* Work order
When you reach the line that contains "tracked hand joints" in the data below, start reproducing lines exactly, and stop after the line that contains "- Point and".

* Data provided
=-=-=-=-=

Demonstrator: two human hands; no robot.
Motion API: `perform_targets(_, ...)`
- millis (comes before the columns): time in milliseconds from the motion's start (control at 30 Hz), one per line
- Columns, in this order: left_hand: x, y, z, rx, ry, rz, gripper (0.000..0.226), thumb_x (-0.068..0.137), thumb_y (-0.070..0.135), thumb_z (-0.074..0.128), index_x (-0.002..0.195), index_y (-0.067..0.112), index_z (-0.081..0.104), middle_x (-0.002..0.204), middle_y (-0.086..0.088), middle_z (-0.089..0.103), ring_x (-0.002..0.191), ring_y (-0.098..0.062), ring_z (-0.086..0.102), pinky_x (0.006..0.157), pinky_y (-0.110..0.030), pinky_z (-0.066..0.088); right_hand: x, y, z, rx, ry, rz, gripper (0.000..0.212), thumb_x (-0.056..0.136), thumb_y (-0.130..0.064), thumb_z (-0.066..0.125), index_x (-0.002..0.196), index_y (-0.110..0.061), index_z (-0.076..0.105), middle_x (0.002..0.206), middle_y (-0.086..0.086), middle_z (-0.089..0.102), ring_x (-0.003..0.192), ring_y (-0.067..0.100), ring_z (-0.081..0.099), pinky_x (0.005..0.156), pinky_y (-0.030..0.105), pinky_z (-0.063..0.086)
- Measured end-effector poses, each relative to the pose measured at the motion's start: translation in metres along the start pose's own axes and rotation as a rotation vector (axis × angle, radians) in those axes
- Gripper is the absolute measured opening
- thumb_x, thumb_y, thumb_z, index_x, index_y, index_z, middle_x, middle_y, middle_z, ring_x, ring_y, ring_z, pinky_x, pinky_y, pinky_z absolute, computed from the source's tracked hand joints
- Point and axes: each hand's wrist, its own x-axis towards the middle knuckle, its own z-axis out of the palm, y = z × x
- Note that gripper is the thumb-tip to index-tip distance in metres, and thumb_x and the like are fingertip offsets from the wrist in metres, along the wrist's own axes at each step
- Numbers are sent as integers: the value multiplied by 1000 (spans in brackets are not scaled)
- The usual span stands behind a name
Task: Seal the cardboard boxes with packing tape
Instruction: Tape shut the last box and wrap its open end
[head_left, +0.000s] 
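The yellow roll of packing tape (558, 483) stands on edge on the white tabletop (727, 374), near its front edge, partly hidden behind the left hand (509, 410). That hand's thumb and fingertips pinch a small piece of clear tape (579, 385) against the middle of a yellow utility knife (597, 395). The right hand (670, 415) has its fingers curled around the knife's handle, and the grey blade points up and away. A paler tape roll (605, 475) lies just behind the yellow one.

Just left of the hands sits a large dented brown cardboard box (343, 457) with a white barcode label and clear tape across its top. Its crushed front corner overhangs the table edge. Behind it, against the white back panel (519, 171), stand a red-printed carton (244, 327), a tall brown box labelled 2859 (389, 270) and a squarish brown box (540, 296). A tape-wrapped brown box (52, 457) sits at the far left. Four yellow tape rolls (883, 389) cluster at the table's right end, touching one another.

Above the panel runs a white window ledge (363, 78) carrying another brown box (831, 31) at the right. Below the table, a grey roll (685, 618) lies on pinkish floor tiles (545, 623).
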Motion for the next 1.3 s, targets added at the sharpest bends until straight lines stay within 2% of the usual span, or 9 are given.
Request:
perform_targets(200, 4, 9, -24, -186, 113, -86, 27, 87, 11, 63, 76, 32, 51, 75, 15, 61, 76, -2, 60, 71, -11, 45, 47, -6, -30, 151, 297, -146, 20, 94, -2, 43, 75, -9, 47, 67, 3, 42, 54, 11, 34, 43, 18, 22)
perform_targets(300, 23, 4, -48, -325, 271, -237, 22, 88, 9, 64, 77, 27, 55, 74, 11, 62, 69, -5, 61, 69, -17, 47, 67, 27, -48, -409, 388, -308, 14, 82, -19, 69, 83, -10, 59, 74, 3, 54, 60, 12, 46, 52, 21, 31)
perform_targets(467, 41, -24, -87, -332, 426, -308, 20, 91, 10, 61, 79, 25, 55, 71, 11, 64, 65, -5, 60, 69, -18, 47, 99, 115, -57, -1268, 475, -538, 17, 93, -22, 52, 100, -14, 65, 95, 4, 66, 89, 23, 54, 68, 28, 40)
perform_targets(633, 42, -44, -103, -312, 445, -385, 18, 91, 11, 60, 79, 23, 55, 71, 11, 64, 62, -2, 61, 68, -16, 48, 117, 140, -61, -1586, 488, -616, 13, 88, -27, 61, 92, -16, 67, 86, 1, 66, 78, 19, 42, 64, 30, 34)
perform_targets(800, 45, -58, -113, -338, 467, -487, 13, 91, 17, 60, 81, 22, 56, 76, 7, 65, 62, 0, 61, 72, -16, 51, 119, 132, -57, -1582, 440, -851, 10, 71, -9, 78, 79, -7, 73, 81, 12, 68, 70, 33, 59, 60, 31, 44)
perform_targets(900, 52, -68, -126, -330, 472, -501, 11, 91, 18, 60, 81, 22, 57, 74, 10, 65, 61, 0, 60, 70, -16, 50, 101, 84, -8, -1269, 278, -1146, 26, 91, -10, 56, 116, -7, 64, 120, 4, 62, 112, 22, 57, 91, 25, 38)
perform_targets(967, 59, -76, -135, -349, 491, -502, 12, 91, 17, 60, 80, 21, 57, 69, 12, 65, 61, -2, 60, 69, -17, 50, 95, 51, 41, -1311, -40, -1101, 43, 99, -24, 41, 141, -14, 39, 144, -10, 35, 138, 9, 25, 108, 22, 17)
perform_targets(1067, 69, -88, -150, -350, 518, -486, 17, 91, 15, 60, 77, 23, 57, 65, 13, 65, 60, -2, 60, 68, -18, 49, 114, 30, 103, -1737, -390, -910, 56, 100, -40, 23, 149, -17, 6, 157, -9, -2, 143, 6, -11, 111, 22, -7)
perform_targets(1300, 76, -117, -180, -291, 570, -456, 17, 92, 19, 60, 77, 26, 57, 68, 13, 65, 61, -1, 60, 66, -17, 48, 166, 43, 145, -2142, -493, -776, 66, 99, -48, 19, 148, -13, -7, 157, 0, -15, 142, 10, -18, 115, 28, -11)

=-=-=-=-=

* Result
- thumb_x, thumb_y, thumb_z, index_x, index_y, index_z, middle_x, middle_y, middle_z, ring_x, ring_y, ring_z, pinky_x, pinky_y, pinky_z absolute, computed from the source's tracked hand joints
- Point and axes: each hand's wrist, its own x-axis towards the middle knuckle, its own z-axis out of the palm, y = z × x

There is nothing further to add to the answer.